Unpacking The Social Dilemma

Chances are that you’ve seen a lot of posts and articles recently about The Social Dilemma, the latest documentary on social media and its issues.

If you haven’t seen it or heard about it, here’s the trailer to give you a quick idea about the Netflix documentary’s premise.

It’s not the first of its kind, nor will it be the last. I’ve watched it twice and as someone who works in digital marketing and who follows social media and digital news regularly, I didn’t feel as though it added anything new but it was a shock to my family because they weren’t fully aware about platforms and their algorithms, among the other topics the documentary highlighted.

The thing I found to be the most fascinating was the way the platforms’ manipulation is depicted. It offers a clearer understanding of the binary work at play and gives us a glimpse into the Artificial Intelligence behind the pretty images, funny videos, and incendiary posts. This is told through a dramatised scenario showing the tactics they use and how tech companies have influenced elections, ethnic violence and rates of depression and suicide. 

Frankly, though, the way they present the documentary in a more harrowing that the content within, especially when it comes to the interviews with tech founders who are crying crocodile tears of regret and statements of concern. I may be just too jaded after hearing, reading, and watching the same performances for years in the press and courts without any concrete steps afterwards to actually address and fix the issues that are being decried.

The truth is, nothing will change because there isn’t enough motivation to force through the changes needed. Not from the people using the same social networks to criticise them to the tech companies themselves to the governments.

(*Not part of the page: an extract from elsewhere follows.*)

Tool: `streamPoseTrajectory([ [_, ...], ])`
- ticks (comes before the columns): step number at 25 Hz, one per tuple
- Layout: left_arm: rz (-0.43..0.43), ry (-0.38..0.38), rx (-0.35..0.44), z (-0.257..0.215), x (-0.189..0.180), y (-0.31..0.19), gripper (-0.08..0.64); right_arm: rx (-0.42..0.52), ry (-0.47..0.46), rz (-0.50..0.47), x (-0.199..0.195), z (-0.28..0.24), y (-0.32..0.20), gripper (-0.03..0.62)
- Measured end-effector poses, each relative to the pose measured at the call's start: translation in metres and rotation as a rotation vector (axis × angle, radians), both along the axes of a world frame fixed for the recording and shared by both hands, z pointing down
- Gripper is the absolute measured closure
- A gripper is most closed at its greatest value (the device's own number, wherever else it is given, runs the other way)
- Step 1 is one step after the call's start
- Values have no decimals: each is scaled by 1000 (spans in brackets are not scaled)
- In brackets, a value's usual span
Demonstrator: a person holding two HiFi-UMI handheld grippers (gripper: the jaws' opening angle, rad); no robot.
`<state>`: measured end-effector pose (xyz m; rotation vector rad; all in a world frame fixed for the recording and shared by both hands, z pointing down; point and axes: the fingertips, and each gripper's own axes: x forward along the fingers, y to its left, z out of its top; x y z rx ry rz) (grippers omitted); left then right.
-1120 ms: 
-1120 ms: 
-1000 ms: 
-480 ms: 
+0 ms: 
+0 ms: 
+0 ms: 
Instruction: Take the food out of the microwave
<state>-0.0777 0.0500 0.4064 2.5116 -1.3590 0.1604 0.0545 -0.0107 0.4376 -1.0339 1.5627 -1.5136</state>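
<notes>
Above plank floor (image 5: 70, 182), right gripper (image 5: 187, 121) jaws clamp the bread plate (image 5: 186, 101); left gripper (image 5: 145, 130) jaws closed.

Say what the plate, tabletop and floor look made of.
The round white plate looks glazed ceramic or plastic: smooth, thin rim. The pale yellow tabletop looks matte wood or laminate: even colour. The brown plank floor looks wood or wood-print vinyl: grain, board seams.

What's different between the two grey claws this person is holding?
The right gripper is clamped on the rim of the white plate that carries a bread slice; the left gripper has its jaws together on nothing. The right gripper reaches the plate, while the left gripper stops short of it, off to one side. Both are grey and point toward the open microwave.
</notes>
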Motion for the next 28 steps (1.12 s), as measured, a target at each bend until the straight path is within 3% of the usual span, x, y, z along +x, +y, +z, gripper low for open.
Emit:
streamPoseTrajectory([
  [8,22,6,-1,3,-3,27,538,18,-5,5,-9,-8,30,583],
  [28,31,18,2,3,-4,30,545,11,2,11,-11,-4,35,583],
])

This might be a harsh, simplistic black and white viewpoint, but I really hate it when people try to minimise or dodge responsibility for mistakes they’ve made or decisions they’ve taken. I also don’t tolerate empty words of apology. If I screw up, I own up to it and take proper measures to make sure it doesn’t happen again.

I believe that tech companies need to implement strict guidelines and measures to prevent what;s currently happening from continuing or happening again. If that means a loss of freedom of speech when it comes to hate speech, misinformation, slander etc. then that’s fine by me.

I know that this is a potential double-edged sword, but a tiny part of me still believes that this is salvageable somehow.

Otherwise, we may end up doing a global “switch off and switch it back on” and just reboot everything.